This repository contains implementations of all four Labs from MIT's 6.824: Distributed Systems course. Each lab progressively deepens understanding of building fault-tolerant, parallel, and replicated systems using the Go programming language.

Lab Topic Description
Lab 1 MapReduce Distributed parallel data processing framework
Lab 2 Raft Consensus algorithm for replicated state machines
Lab 3 KV-Raft Fault-tolerant key/value service using Raft
Lab 4 Sharded KV Sharded, fault-tolerant key/value storage system

🧩 Lab 1 – MapReduce

Goal: Build a simplified distributed MapReduce system that runs user-defined map and reduce tasks in parallel.

✳️ Highlights

  • Implemented Master–Worker coordination via Go RPC, handling dynamic task allocation and worker crashes.
  • Supported fault recovery by re-assigning tasks after timeout detection.
  • Generated intermediate files using JSON encoding for deterministic reduce-phase aggregation.
  • Achieved 100% pass rate on the parallelism, crash recovery, and correctness tests.

💡 Key Learnings

  • Designing distributed task scheduling under failure conditions.
  • Managing concurrency with Go goroutines and synchronization primitives.
  • Applying atomic file operations (os.Rename) to ensure crash-safe writes.
  • Gaining deep insight into the MapReduce paper through practical re-implementation.

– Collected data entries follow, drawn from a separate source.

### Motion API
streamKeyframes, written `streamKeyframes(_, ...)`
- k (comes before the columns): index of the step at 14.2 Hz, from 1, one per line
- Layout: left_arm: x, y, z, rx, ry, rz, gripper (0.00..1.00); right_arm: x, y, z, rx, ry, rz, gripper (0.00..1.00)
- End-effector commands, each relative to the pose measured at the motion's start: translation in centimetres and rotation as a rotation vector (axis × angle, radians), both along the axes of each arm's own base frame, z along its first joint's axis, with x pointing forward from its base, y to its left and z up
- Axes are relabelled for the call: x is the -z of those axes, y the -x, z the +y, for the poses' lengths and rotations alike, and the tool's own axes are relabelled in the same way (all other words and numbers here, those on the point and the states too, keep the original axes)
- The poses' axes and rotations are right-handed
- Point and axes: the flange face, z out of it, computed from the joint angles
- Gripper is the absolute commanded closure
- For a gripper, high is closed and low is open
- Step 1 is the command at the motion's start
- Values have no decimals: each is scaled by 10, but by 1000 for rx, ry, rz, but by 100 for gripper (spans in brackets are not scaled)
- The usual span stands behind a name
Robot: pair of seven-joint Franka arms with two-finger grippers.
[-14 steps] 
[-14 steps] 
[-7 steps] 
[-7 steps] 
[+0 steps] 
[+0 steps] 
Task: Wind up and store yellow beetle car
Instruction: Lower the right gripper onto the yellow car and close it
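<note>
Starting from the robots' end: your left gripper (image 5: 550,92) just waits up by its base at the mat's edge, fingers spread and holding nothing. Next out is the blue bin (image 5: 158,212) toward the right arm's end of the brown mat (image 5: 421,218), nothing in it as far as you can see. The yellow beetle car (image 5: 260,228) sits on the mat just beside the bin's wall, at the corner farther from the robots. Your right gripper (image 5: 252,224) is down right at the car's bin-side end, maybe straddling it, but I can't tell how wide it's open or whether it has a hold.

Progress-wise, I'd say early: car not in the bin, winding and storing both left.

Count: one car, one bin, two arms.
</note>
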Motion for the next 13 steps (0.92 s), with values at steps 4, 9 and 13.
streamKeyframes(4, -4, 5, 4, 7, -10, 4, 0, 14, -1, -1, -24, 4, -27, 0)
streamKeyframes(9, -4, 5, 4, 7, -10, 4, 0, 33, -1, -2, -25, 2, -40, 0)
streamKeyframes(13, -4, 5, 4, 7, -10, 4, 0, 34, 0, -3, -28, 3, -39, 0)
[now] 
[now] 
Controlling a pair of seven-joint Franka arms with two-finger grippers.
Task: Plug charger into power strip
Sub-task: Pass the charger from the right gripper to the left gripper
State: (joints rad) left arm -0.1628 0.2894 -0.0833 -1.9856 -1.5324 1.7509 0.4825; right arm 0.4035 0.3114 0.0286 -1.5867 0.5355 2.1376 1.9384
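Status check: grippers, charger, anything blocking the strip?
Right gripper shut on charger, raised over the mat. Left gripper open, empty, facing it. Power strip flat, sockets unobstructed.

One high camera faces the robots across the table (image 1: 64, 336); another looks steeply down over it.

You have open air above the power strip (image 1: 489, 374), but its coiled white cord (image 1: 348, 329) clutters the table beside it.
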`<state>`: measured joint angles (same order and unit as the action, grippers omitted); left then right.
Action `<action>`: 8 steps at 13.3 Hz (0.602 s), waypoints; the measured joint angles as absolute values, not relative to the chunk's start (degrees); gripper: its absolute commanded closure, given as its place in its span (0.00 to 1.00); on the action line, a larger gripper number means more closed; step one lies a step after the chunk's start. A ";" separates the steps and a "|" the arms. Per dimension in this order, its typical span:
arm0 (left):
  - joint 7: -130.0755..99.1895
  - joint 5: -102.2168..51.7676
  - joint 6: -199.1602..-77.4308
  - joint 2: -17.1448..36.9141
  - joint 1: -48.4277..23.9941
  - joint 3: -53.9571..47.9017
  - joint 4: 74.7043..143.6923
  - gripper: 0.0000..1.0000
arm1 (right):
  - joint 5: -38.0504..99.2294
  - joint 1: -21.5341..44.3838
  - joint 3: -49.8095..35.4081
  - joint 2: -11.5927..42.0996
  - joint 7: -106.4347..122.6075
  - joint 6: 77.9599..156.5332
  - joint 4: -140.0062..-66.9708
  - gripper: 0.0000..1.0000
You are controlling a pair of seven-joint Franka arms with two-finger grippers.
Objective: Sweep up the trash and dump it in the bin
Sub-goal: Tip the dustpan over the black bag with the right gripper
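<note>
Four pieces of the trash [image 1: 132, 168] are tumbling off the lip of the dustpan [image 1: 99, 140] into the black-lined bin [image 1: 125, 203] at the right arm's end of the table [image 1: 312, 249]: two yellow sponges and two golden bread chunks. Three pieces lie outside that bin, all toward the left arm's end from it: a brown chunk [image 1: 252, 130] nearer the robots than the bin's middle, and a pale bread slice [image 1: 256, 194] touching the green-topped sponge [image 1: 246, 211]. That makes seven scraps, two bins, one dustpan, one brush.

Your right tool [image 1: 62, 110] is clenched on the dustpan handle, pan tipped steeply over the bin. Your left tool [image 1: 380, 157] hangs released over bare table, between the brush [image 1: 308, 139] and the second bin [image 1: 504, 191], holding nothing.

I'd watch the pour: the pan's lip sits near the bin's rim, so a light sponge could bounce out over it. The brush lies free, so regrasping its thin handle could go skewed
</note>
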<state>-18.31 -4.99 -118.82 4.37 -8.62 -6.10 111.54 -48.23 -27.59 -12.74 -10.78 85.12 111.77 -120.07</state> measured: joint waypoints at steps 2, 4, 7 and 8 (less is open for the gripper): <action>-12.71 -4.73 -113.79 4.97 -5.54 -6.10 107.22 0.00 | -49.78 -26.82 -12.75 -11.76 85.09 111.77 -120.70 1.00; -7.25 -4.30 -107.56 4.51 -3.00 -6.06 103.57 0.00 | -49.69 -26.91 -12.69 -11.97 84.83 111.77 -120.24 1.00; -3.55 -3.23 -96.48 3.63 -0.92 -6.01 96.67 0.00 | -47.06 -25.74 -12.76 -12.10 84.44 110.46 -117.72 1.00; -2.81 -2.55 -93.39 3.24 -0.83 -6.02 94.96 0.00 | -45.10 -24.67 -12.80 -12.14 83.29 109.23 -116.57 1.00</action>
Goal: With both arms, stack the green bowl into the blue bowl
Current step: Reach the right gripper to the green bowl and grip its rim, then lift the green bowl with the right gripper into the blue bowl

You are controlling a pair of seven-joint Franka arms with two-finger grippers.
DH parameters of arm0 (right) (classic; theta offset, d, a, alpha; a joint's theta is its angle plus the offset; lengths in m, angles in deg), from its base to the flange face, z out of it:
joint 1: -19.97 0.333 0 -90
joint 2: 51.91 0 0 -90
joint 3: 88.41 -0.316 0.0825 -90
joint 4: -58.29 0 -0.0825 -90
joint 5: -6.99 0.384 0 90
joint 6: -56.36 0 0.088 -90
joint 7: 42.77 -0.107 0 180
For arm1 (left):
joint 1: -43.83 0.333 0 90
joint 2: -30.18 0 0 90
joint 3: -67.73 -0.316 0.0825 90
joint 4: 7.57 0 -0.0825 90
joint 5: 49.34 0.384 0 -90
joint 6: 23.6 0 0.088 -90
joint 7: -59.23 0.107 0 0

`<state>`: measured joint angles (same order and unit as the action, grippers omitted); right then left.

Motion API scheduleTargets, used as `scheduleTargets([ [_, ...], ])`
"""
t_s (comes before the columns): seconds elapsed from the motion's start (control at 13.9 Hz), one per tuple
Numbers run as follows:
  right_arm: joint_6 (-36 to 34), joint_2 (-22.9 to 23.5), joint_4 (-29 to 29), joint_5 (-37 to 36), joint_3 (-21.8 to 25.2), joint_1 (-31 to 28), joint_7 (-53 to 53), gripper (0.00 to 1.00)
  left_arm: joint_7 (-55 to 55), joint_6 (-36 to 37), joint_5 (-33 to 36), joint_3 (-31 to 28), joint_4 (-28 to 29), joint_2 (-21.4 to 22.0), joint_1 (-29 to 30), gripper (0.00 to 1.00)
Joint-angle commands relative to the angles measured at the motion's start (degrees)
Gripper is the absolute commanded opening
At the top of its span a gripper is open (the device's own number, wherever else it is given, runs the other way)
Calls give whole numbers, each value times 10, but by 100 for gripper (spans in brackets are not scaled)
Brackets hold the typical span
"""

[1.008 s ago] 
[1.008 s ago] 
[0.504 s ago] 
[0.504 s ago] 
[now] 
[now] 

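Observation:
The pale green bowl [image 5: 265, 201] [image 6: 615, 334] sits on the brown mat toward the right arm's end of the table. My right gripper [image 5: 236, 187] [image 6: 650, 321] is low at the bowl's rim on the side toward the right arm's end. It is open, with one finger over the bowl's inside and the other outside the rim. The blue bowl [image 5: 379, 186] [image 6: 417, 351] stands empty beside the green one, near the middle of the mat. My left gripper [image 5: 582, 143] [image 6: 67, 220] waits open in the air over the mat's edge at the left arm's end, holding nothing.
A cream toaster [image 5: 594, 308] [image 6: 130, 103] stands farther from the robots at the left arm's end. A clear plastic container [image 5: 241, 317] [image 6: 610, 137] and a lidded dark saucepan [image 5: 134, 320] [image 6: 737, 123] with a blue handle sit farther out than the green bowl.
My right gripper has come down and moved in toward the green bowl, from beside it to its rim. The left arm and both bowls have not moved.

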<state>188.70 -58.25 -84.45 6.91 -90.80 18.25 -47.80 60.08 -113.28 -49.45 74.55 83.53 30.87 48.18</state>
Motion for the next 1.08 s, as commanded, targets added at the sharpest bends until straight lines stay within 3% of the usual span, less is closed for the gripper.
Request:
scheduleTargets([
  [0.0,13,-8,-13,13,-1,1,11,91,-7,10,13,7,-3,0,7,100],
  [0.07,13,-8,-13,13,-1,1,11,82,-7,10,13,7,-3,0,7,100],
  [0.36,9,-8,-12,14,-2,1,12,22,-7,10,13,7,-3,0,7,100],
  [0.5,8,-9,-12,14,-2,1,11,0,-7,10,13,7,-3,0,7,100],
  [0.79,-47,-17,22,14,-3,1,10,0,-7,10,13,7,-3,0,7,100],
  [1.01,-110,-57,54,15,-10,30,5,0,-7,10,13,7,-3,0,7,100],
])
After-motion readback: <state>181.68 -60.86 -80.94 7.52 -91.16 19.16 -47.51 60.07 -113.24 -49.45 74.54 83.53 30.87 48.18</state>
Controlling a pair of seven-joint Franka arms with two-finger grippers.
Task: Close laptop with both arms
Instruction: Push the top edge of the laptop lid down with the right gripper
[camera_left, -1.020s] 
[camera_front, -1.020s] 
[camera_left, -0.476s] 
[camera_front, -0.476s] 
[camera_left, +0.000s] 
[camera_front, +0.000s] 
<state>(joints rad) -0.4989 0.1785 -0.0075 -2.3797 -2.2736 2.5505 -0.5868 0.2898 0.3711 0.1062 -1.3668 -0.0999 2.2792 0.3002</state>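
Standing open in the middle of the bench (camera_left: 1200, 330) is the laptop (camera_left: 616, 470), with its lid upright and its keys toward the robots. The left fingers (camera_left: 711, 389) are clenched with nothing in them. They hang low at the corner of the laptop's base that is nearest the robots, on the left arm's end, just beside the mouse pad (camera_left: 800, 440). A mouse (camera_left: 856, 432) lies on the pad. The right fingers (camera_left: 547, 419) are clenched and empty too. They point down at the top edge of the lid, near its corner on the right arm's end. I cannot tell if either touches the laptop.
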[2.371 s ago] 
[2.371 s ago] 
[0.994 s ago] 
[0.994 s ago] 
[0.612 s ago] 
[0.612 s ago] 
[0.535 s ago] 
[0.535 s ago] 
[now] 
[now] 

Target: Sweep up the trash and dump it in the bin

🔁 Lab 2 – Raft Consensus Algorithm

Goal: Implement the Raft consensus protocol to maintain replicated logs and ensure consistent state across unreliable networks.

✳️ Highlights

  • Built a leader election, log replication, and persistence mechanism across simulated servers.
  • Implemented all three parts of the lab:
    • 2A: Leader election and heartbeat mechanism.
    • 2B: Log replication and follower consistency.
    • 2C: State persistence and recovery after crash or reboot.
  • Verified correctness with 100% passing scores on all test suites (2A, 2B, 2C).
  • Optimized election timeouts and RPC scheduling for deterministic recovery and efficient consensus.

💡 Key Learnings

  • Developed an in-depth understanding of distributed consensus and fault tolerance.
  • Learned how to maintain replicated state machines that remain consistent under partial failure.
  • Practiced lock management, concurrency control, and Go RPC message flow debugging.
  • Experienced real-world reliability engineering: heartbeat intervals, election backoffs, and log compaction design trade-offs.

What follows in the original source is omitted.